● PROMPT
Repeat only the lines below from the one containing "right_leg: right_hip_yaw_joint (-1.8" through the one containing "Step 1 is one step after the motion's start", inclusive, exactly as written.

= = = = = = =

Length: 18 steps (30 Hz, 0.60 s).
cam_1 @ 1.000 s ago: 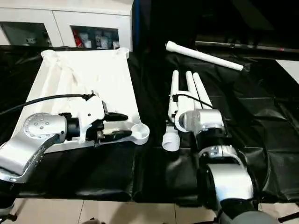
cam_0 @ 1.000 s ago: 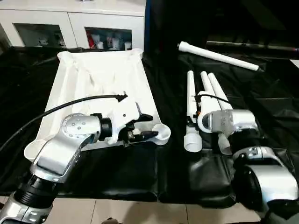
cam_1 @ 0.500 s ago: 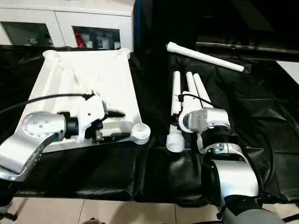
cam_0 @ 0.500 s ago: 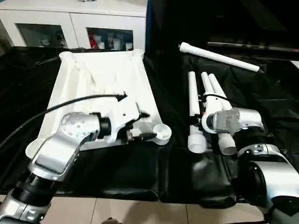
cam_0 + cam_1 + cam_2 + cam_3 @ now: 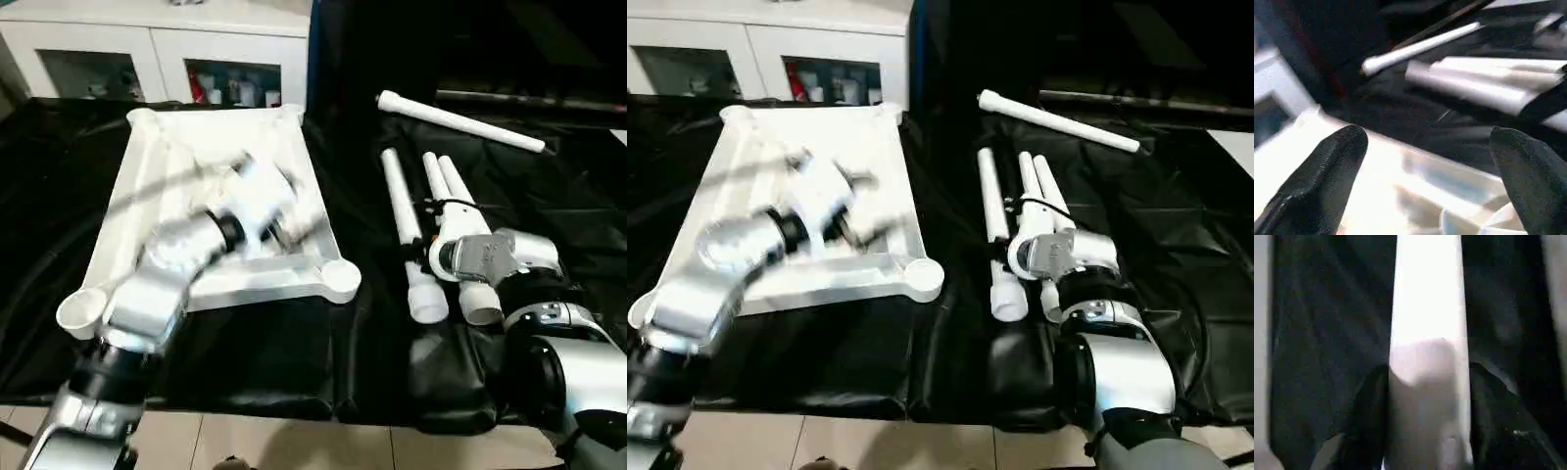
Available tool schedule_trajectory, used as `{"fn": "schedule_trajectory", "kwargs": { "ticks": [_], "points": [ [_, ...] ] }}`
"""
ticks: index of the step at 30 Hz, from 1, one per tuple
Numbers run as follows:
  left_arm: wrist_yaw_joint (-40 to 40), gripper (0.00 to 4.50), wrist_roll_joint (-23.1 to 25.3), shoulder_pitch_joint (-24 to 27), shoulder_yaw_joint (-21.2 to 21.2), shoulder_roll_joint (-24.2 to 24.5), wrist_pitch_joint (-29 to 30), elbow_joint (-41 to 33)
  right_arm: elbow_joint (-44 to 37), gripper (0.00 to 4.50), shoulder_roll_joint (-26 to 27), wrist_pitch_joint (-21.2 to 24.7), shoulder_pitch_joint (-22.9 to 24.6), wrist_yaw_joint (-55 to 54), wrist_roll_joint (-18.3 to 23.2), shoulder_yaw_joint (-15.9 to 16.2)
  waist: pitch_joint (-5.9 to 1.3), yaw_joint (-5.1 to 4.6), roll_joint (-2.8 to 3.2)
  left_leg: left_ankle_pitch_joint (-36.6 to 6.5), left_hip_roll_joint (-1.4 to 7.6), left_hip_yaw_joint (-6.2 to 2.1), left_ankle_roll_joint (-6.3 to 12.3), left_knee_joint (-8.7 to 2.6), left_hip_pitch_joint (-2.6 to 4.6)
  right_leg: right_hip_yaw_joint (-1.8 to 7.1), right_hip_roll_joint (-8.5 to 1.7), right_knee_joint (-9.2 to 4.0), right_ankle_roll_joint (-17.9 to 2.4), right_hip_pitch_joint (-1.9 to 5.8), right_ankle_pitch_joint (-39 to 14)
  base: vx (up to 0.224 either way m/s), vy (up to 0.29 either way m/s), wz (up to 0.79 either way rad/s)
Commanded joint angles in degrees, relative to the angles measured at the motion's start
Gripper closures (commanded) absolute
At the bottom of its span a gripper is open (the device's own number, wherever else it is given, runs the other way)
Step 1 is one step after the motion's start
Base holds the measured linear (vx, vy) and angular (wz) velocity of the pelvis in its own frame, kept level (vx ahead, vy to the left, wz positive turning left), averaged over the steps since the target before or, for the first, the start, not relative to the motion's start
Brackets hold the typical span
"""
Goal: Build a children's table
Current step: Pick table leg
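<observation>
Right wrist view showed right gripper (image 5: 1425, 431) clamped on a table leg (image 5: 1427, 308); left gripper (image 5: 1425, 161) spread wide above tabletop (image 5: 147, 176).

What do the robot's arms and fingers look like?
Both arms are shiny silver with rounded joints and black bands. The left gripper has a white body and two thick, rounded black fingers. A thin black cable loops over the right arm's wrist.

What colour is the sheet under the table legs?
Black, a glossy black sheet; clearest in the left eye view.
</observation>
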Motion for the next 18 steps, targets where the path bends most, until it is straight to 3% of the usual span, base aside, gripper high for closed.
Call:
{"fn": "schedule_trajectory", "kwargs": {
  "ticks": [1,2,4,5,7,9,11,13,18],
  "points": [
    [1.22,0.00,-0.40,-1.17,0.65,-0.99,2.04,0.84,-4.07,2.65,0.24,-3.96,0.28,2.53,2.11,-1.47,-4.13,0.18,0.24,-5.63,1.39,-0.05,-0.62,-3.01,0.28,2.90,-4.05,-3.78,-10.46,3.71,-0.22,0.000,0.000,0.00],
    [1.57,0.00,-3.02,-1.96,2.20,-3.01,4.05,1.42,-8.07,2.65,0.54,-5.35,1.70,6.54,3.76,-1.65,-4.33,0.20,0.29,-4.52,1.39,-0.21,-0.07,-2.93,0.23,2.82,-4.07,-3.42,-11.13,3.90,1.53,0.000,0.000,0.00],
    [2.50,0.00,-10.76,-5.03,6.83,-8.03,9.87,2.02,-16.08,2.65,0.80,-3.87,4.43,14.42,8.02,-1.48,-4.32,0.32,0.55,-3.69,1.35,-0.06,1.08,-2.67,0.20,2.89,-3.93,-3.43,-12.29,4.04,4.94,0.000,0.000,0.00],
    [2.53,0.00,-11.20,-5.22,7.09,-8.28,10.20,2.06,-16.48,2.65,0.80,-3.75,4.57,14.80,8.26,-1.47,-4.31,0.45,0.36,-3.58,1.34,-0.06,1.91,-2.62,0.16,2.83,-3.92,-3.29,-13.43,4.08,6.06,0.000,0.000,0.00],
    [3.08,0.00,-17.93,-8.19,11.19,-11.51,15.53,2.82,-22.26,2.66,0.88,-3.11,6.70,20.36,11.81,-1.25,-4.26,0.81,0.26,-3.97,1.32,-0.04,2.99,-2.54,0.23,2.80,-4.06,-3.41,-14.33,4.17,5.36,0.000,0.000,0.00],
    [4.34,0.00,-25.05,-13.34,16.42,-14.96,20.48,5.86,-31.08,2.66,0.59,1.91,9.90,27.33,19.31,-1.78,-4.08,1.21,0.04,-4.74,1.29,-0.09,3.87,-2.56,0.26,2.75,-4.08,-3.73,-14.38,4.22,2.52,0.000,0.000,0.00],
    [4.14,0.00,-26.31,-15.09,17.26,-15.81,20.69,6.91,-34.24,2.66,0.18,4.34,11.08,29.56,21.78,-1.26,-3.89,1.45,-0.21,-5.11,1.15,-0.11,4.69,-2.63,0.19,2.70,-4.03,-4.31,-13.37,4.23,-0.16,0.000,0.000,0.00],
    [3.33,0.00,-27.36,-17.32,17.81,-16.68,22.23,8.08,-38.72,2.66,-0.48,6.60,12.99,32.87,24.13,0.77,-3.77,1.42,-0.24,-5.28,1.28,-0.18,4.03,-2.81,0.13,2.61,-4.07,-4.70,-11.99,4.13,-3.54,0.000,0.000,0.00],
    [3.50,0.00,-28.92,-19.52,18.12,-17.25,25.32,9.12,-44.01,2.66,-0.86,8.60,14.96,35.70,26.29,2.77,-3.89,1.33,-0.12,-4.97,1.33,-0.29,3.14,-2.90,0.11,2.56,-4.11,-4.88,-10.78,4.08,-4.93,0.000,0.000,0.00]
  ]
}}
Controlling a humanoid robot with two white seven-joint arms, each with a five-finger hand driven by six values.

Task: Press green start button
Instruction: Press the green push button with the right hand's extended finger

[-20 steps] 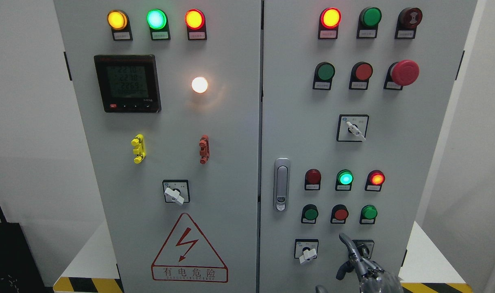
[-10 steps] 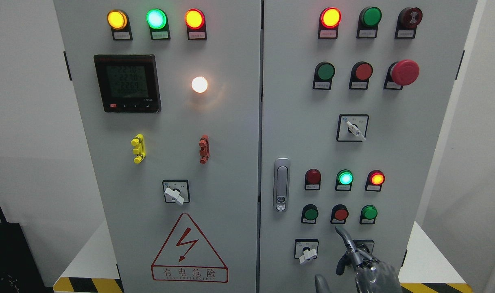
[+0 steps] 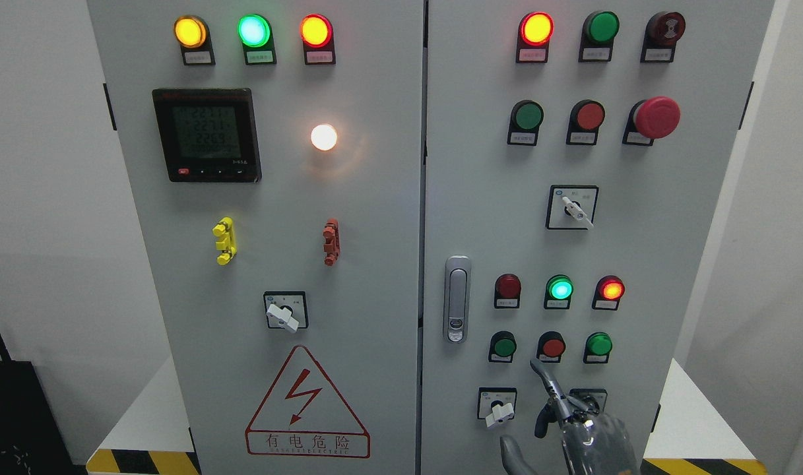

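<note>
My right hand [image 3: 563, 412] comes up from the bottom edge in front of the right cabinet door [image 3: 480, 198]. Its index finger [image 3: 543, 376] points up and the other fingers are curled; it holds nothing. The fingertip is just below the lower button row, between a dark green button [image 3: 504, 345] and a red button [image 3: 553, 346], touching neither. A brighter green button [image 3: 599, 344] sits at the right of that row. Another green button [image 3: 528, 116] is higher up. The left hand is not in view.
A lit green lamp [image 3: 560, 289] sits between two red lamps above the row. A rotary switch [image 3: 498, 408] is left of the hand; another is partly hidden behind it. A door handle [image 3: 456, 299], a red mushroom stop button [image 3: 657, 117] and the left door's meter [image 3: 206, 134] also show.
My right hand has risen and shifted left, bringing the index fingertip from beside the lower rotary switch up to just under the button row.
</note>
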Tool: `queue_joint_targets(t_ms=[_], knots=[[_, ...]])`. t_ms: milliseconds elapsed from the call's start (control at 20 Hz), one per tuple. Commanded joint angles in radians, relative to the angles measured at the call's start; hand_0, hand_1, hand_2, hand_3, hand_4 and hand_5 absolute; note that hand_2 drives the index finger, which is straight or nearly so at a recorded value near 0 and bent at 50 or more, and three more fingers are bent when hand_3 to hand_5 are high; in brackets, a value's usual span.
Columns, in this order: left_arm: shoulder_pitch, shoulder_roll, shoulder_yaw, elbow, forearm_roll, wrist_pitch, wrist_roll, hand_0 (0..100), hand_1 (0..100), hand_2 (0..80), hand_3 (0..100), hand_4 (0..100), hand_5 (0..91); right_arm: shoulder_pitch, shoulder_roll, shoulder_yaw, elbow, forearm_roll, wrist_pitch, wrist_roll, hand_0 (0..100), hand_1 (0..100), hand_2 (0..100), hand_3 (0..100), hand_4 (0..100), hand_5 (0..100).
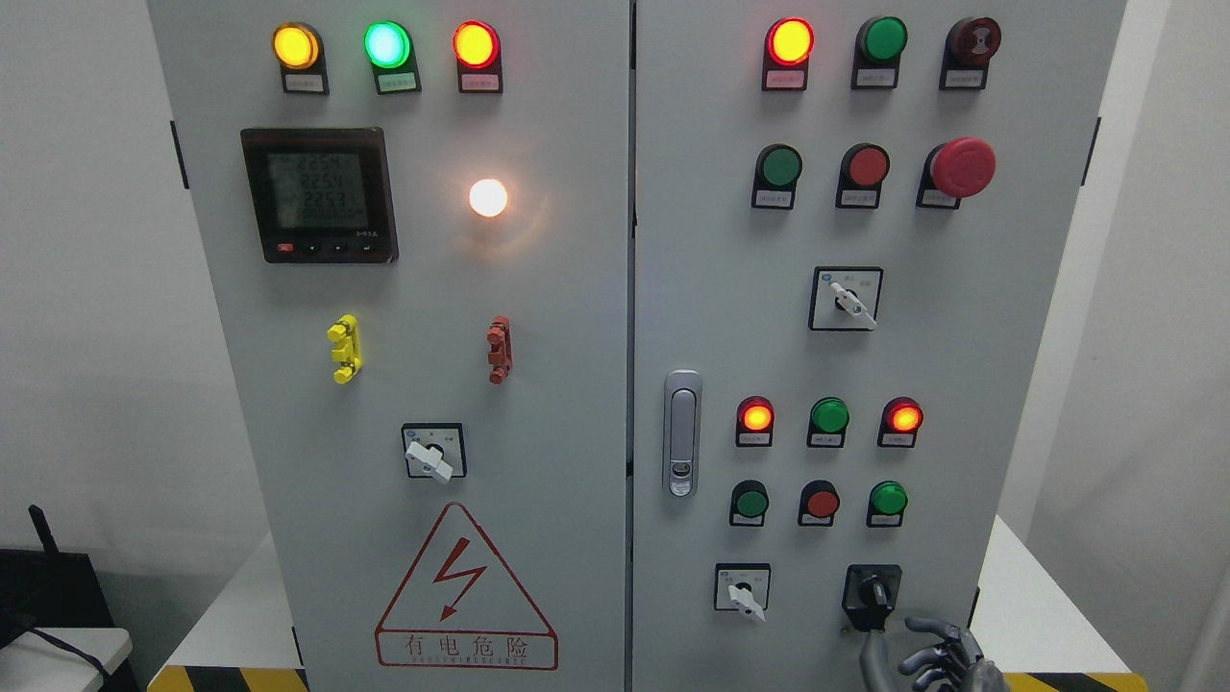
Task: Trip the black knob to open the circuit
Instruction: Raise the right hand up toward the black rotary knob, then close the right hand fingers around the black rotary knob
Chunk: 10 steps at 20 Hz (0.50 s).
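Note:
The black knob (873, 591) sits on a black square plate at the lower right of the grey cabinet's right door (730, 288). My right hand (927, 655) rises from the bottom edge just below and right of the knob. Its dark metal fingers (930, 629) are spread and slightly curled, holding nothing. A small gap separates them from the knob. The left arm does not show.
A white-handled selector switch (742, 589) sits left of the knob. Red and green push buttons (822, 503) and lit lamps (756, 417) are above it. A silver door handle (682, 432) is at the door's left edge. The left door carries a meter (319, 195) and a warning triangle (466, 591).

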Motion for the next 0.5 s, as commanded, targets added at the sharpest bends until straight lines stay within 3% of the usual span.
queue_joint_targets(t_ms=[0, 451], knots=[[-0.008, 0.0, 0.0, 0.0, -0.032, 0.0, 0.001, 12, 39, 0.0, 0, 0, 0.0, -0.002, 0.003, 0.014, 0.005, -0.001, -0.005, 0.012, 32, 76, 44, 80, 89, 97], [-0.008, 0.0, 0.0, 0.0, -0.032, 0.0, 0.001, 12, 39, 0.0, 0, 0, 0.0, -0.023, 0.003, 0.017, 0.009, 0.0, -0.003, 0.013, 33, 76, 44, 80, 89, 97]])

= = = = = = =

● YOUR RESPONSE
  right_leg: right_hip_yaw_joint (-1.8 to 7.1), right_hip_roll_joint (-8.5 to 1.7), right_knee_joint (-9.2 to 4.0), right_ankle_roll_joint (-17.9 to 2.4), right_hip_pitch_joint (-1.9 to 5.8), right_ankle_pitch_joint (-39 to 14)
  base: vx (up to 0.224 either way m/s), vy (up to 0.29 either way m/s), wz (up to 0.79 either way rad/s)
Commanded joint angles in degrees, relative to the angles measured at the motion's start
Gripper closures (commanded) absolute
At the bottom of its span a gripper is open (the device's own number, wherever else it is given, runs the other way)
Step 1 is one step after the motion's start

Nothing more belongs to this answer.